To conclude, this study demonstrates that Split-echo RARE has the capability to acquire distortion-free diffusion-weighted images of the rat kidney at ultrahigh magnetic field strengths. Improving anatomical integrity in DWI is a further step towards advancing the capabilities and robustness of parametric imaging of the kidney. It facilitates the use of semi-automated analysis methods that place ROIs reproducibly at clearly defined locations within the kidney based on kidney border information33,34,35. Identification of the kidney boundary is usually done manually33, which inevitably adds inter-observer variability to the results. A very valuable refinement to renal DWI would be the use of automated kidney segmentation methods such as the appearance-guided deformable boundary technique, which was recently shown to perform better than several alternative methods66. All these (semi-)automated approaches are important directions for further developments, as they help to eliminate any bias introduced by subjective manual interaction.

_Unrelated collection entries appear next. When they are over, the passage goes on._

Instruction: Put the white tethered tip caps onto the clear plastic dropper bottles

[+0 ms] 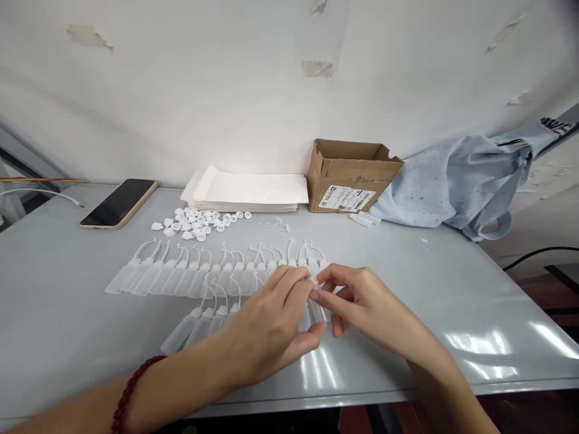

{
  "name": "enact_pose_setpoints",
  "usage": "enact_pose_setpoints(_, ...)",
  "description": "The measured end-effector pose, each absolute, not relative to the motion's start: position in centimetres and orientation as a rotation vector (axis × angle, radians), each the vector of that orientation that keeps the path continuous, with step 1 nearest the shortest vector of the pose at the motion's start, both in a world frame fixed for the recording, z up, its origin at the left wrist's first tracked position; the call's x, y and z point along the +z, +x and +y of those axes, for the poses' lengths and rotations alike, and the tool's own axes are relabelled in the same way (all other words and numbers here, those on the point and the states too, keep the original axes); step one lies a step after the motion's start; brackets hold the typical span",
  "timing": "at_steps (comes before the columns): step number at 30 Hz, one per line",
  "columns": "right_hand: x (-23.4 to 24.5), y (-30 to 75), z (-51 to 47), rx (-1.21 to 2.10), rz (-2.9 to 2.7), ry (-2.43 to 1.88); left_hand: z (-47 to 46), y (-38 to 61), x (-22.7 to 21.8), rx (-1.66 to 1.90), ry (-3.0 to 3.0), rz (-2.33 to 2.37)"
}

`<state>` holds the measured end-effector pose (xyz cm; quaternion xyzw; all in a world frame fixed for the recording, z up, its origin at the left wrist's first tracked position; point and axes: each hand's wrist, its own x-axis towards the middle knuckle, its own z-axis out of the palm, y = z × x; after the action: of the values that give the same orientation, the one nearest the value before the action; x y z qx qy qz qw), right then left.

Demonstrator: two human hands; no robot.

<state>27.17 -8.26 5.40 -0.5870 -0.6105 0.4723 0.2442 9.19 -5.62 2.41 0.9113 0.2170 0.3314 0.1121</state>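
My left hand (280, 322) reaches in from the left, fingers curled round a small clear plastic bottle (319, 311). My right hand (355, 296) pinches at the neck end of the same bottle, thumb and forefinger meeting the left fingertips. The fingers hide most of the neck. Behind the hands runs a row of flat translucent bottles (156, 276), each with a thin strap looping from its top. A shorter front row of such bottles (199, 328) lies partly behind my left hand and forearm.
White caps (194, 223) lie in a loose heap behind the bottles. Beyond are a phone (120, 204), a stack of white sleeves (246, 190), an open cardboard box (350, 178), two clear tubes (365, 219) and a light blue cloth (434, 181). Small strap pieces (274, 224) lie mid-table.
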Motion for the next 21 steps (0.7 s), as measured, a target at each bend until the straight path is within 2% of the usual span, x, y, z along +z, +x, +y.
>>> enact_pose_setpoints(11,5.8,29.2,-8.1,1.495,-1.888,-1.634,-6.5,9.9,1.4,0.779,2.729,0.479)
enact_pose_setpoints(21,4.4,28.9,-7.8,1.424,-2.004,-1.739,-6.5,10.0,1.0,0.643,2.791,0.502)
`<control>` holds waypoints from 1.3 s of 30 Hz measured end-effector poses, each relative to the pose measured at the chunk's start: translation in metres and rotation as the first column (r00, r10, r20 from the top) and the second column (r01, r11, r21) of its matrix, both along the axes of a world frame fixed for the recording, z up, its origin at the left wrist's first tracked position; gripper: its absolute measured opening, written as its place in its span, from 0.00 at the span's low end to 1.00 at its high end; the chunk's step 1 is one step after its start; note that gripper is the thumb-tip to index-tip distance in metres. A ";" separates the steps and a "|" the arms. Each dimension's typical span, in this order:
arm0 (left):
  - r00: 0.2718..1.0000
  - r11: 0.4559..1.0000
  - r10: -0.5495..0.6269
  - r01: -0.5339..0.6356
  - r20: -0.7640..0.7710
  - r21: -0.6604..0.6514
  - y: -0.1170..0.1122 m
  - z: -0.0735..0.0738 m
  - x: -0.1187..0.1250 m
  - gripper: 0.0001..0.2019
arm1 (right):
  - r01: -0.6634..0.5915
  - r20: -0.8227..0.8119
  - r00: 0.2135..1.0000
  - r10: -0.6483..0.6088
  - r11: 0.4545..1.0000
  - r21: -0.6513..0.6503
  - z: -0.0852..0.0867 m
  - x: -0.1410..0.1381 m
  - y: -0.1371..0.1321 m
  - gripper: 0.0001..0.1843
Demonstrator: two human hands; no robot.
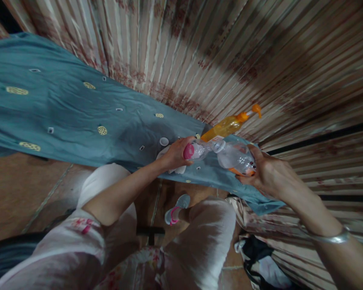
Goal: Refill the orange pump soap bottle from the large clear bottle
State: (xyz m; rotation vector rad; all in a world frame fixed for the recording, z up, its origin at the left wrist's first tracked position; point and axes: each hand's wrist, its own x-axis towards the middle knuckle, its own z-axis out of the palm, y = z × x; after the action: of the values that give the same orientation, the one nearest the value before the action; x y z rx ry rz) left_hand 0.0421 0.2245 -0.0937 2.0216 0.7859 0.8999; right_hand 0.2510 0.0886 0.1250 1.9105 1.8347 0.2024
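Note:
My left hand [176, 153] is closed around a small clear bottle with a pink label [196, 150], held on its side. My right hand [268, 172] grips a larger clear plastic bottle [234, 156], also tilted, its neck meeting the mouth of the small bottle. Both bottles hover just above a surface covered by a teal cloth [78, 117]. An orange pump bottle [226, 126] stands right behind the two bottles. A small white cap [163, 141] lies on the cloth beside my left hand. Something white lies under my left hand.
A striped, flowered curtain [230, 52] hangs behind the cloth-covered surface. My knees in white trousers and one grey-and-pink shoe [177, 208] show below over a brown floor. A dark bag [260, 262] sits on the floor at lower right.

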 end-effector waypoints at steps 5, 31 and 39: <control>1.000 1.000 -0.006 0.006 -0.004 -0.013 0.000 -0.001 -0.001 0.43 | 0.013 -0.001 1.000 -0.013 1.000 0.001 0.000 0.000 0.000 0.42; 1.000 1.000 -0.005 0.005 0.012 0.010 0.001 -0.004 0.001 0.44 | -0.015 0.071 0.997 0.014 1.000 0.016 -0.006 0.008 0.002 0.44; 1.000 1.000 -0.005 0.004 0.026 0.028 0.003 -0.008 0.002 0.44 | -0.054 0.030 0.998 0.053 0.998 0.026 -0.006 0.013 0.002 0.44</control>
State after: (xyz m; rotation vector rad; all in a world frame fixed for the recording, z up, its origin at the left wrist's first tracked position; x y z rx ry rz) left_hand 0.0443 0.2270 -0.1014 2.0306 0.7581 0.9380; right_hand 0.2642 0.0905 0.1193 1.8673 1.8746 0.2722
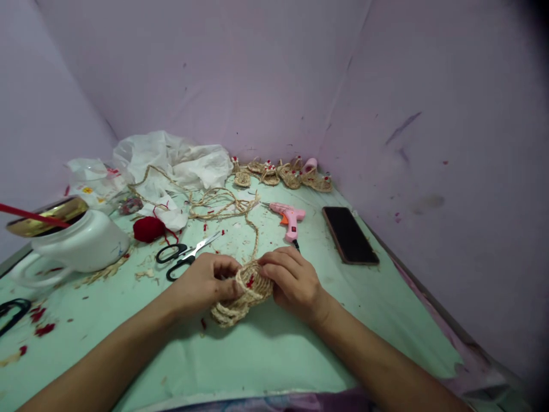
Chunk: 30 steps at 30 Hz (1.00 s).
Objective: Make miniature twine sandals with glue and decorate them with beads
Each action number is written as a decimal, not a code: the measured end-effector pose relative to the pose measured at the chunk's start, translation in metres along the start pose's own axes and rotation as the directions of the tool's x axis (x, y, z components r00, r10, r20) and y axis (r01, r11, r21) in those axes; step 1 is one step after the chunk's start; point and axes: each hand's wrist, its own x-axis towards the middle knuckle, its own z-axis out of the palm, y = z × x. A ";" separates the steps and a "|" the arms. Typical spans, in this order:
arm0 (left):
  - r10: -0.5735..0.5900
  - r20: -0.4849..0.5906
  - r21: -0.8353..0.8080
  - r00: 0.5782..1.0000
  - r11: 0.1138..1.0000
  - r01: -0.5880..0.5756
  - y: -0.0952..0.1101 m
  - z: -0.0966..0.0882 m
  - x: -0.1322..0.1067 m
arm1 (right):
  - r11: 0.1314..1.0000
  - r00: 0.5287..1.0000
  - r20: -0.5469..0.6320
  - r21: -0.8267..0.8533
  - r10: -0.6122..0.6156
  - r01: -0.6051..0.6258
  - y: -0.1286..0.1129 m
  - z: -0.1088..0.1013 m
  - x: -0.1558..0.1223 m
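While the L hand [214, 280] pinches one side of a woven straw pc. [253, 294], the R hand [295, 280] holds the opposite side, w/ its fingers bent over the edge. Both grips are almost closed, only as wide as the straw btw. them; the R thumb is mostly hidden, so how firmly it presses I cannot tell. This woven straw pc., w/ a small red bit [250, 282] on it, is on the near side of the pink glue gun [289, 214], somewhat to its left. From the pc. a braided cord [257, 237] goes to a loose coil, left of the gun. Also left of the gun, but nearer, lie scissors [189, 252] w/ black handles, just beside the L hand; farther left are a red yarn ball [148, 229] & a white pot [92, 240]. To the gun's right, a dark phone [350, 235] lies flat. Behind the gun, several small woven pcs. [291, 176] w/ red decorations are grouped near the wall [257, 86]; behind & left of it is a white plastic bag [201, 163].
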 end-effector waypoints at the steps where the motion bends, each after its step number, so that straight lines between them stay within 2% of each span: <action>1: -0.023 -0.030 0.028 0.999 0.999 0.024 0.001 -0.002 0.000 | 1.000 0.999 0.035 -0.010 0.016 -0.015 0.001 -0.001 0.001; 3: -0.031 -0.135 0.158 0.990 0.986 0.053 0.002 -0.006 -0.001 | 0.995 0.993 0.055 -0.006 0.102 -0.102 0.004 -0.005 0.003; 5: 0.055 -0.223 0.367 0.973 0.930 0.032 0.003 -0.008 -0.001 | 0.961 0.965 0.056 0.092 0.255 -0.259 0.005 -0.008 0.004; 7: 0.178 -0.238 0.570 0.955 0.822 -0.011 0.002 -0.005 -0.001 | 0.884 0.911 0.148 0.224 0.385 -0.410 0.005 -0.009 0.004; 10: 0.290 -0.205 0.744 0.935 0.667 -0.044 0.000 0.006 0.000 | 0.818 0.840 0.333 0.252 0.429 -0.517 0.004 -0.009 0.004; 14: 0.338 -0.173 0.839 0.925 0.543 -0.041 0.000 0.019 -0.003 | 0.815 0.791 0.428 0.184 0.437 -0.550 0.004 -0.009 0.002; 20: 0.264 -0.209 0.888 0.942 0.455 0.069 -0.001 0.022 -0.009 | 0.792 0.750 0.499 0.187 0.434 -0.582 0.000 -0.013 0.003; 24: 0.308 -0.144 0.913 0.940 0.409 0.005 -0.007 0.024 -0.007 | 0.794 0.743 0.522 0.188 0.419 -0.579 -0.003 -0.012 0.002; 30: 0.321 -0.073 0.924 0.944 0.378 -0.057 -0.008 0.027 -0.004 | 0.861 0.738 0.554 0.071 0.386 -0.503 -0.006 -0.010 0.002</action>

Adding robust DWI protocols to other MRI-based methods of tissue characterization of the kidney will further assist the non-invasive interrogation and phenotyping of small rodents during physiological interventions or pathological scenarios. Ultimately, the translational approach of the proposed Split-echo RARE method may be exploited for detecting and quantifying early renal disease in patients as well as studying disease mechanisms and renoprotective strategies in the future.